** What you have to do **
From the first line to the last, restate the material word for word; pictures stay out.
▬▬▬▬▬▬
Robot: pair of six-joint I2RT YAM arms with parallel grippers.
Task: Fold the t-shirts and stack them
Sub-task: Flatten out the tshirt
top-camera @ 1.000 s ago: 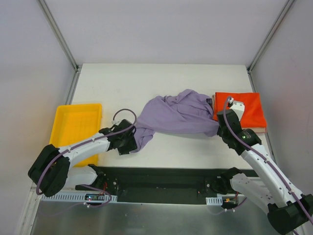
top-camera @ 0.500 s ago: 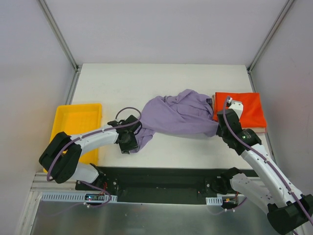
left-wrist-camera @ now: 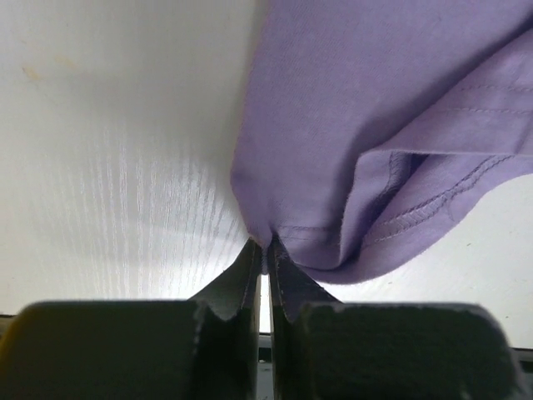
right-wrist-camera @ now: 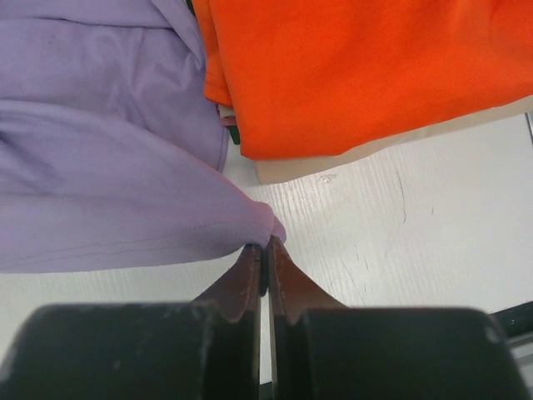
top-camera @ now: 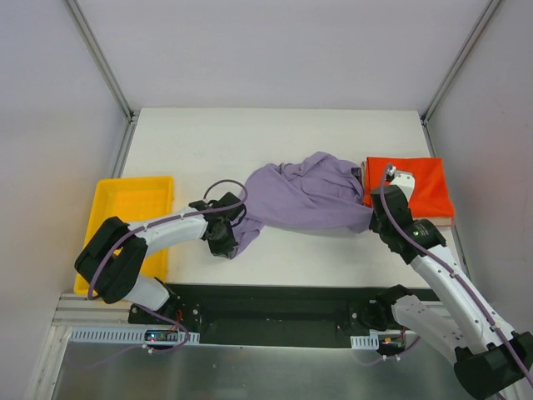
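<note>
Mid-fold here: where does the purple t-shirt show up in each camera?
Top external: purple t-shirt crumpled in the middle of the white table.
Left wrist: fills the upper right, an edge pinched in the left gripper.
Right wrist: fills the left side, a corner pinched in the right gripper.
Shared landmark: the white table, bare in all three views.

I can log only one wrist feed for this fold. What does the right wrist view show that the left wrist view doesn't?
Only the right wrist view: the folded orange shirt on a beige layer, beside the purple shirt. Only the left wrist view: the purple shirt's stitched hem, seen close. Both: a hand, the right hand or the left hand, shut on a pinch of purple shirt, with the white table behind it.
</note>
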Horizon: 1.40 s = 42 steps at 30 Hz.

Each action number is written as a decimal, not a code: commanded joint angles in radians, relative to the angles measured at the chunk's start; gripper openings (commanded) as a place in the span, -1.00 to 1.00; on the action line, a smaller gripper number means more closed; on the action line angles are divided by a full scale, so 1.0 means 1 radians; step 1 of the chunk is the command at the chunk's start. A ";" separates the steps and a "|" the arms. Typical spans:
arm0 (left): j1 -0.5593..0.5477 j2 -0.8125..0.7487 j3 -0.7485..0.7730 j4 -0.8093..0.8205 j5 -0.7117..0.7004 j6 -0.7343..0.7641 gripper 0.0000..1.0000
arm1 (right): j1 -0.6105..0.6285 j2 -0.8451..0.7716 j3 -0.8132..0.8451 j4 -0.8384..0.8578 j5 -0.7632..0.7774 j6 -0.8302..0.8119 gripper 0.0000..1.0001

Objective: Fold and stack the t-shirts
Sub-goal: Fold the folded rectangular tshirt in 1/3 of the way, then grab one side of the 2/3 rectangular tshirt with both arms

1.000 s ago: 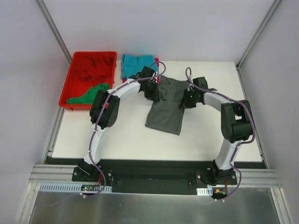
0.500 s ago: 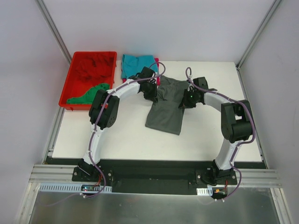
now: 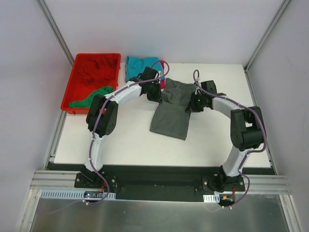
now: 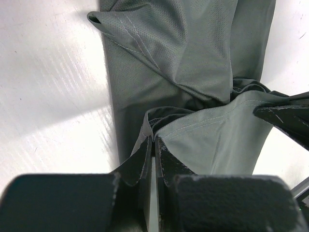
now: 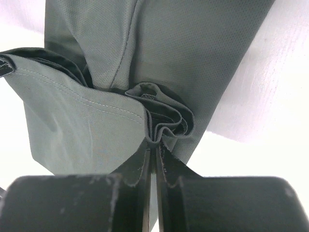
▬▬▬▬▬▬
** Final answer **
Robot: pair of six-joint I2RT YAM arms with parallel grippers.
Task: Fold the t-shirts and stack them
Sub-task: Flatten out the tshirt
top-camera @ 1.000 s ago: 
top-camera @ 0.500 s ago: 
left-wrist-camera @ now: 
right-wrist-camera @ now: 
top-camera @ now: 
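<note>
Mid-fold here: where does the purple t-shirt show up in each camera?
Top external: purple t-shirt crumpled in the middle of the white table.
Left wrist: fills the upper right, an edge pinched in the left gripper.
Right wrist: fills the left side, a corner pinched in the right gripper.
Shared landmark: the white table, bare in all three views.

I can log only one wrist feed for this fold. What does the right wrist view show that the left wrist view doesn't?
Only the right wrist view: the folded orange shirt on a beige layer, beside the purple shirt. Only the left wrist view: the purple shirt's stitched hem, seen close. Both: a hand, the right hand or the left hand, shut on a pinch of purple shirt, with the white table behind it.
</note>
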Horizon: 1.40 s = 42 steps at 30 Hz.

Each action number is written as a decimal, not a code: commanded joint angles in radians, relative to the angles measured at the chunk's start; gripper openings (commanded) as a place in the span, -1.00 to 1.00; on the action line, a smaller gripper number means more closed; on the action line angles are divided by a full scale, so 1.0 means 1 radians; step 1 of the chunk is the command at the chunk's start. A ";" separates the steps and a "|" the arms. Typical spans:
arm0 (left): j1 -0.5593..0.5477 j2 -0.8125..0.7487 j3 -0.7485..0.7730 j4 -0.8093..0.8205 j5 -0.7117..0.7004 j6 -0.7343..0.7641 gripper 0.0000..1.0000
arm1 (right): j1 -0.6105..0.6285 j2 -0.8451..0.7716 j3 -0.8132..0.8451 j4 -0.8384..0.8578 j5 -0.7632..0.7774 j6 -0.8302..0.8119 gripper 0.0000..1.0001

Objective: Fold and stack the t-shirts
Sub-goal: Fold the folded rectangular tshirt in 1/3 of the way, then grab one side of the 2/3 rectangular tshirt with both arms

1.000 s ago: 
0.500 s ago: 
now: 
now: 
now: 

Work on the exercise is now concluded.